In DfsPackCompactor searchForReuse shows up as the scalability bottleneck
when the pack count grows, but we are aggressive about compacting after 
nearly every push. That workaround has kept it from being too urgent. It shows 
up in GC too but generally takes less time than building reachability bitmaps.
It only shows up in UploadPack when our compaction or GC background
jobs get wedged, and even then we push back with TOO_MANY_PACKS
service errors at 2.5k packs, so we get paged and fix things before read
latencies get too bad.

One thing that may help is ignoring duplicated content that a client sends
to the server (as a follow on to the "goodput" measurement).
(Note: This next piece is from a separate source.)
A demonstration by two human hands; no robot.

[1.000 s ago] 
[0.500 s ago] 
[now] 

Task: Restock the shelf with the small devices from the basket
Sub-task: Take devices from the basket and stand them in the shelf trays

The idea is that
when a server receives a pack from a client and realizes it contains objects
the server already has, we can drop those objects from the received pack's
index (making them invisible) and the next GC or compaction will drop them
and reclaim the storage.

I'm not sure if that solves all of the searchForReuse inefficiencies, but it
should help.

The Gerrit workflow of creating new refs/changes branches from a client
that may not have been synced for a few days, plus the lack of negotiation
in push, makes for this conversation:
client: hello server!
server: here are sha-1s for my current refs (including active branches 
updated in the last N minutes)
client: I synced two days ago. I don't recognize most of those sha-1s. You
didn't mention the parent commit for my new change, which was the tip of
the 'main' branch when I started working on it. I see a sha-1 for the build we
tagged last week. Let me send you all of history from that sha-1 to my
shiny new change.

Oh yes, that makes things clearer and yes, it is worrying :-(

In my local tests last night, I managed to create a 10GB repository very quickly, that after a gc ended up to be just over 200MBytes.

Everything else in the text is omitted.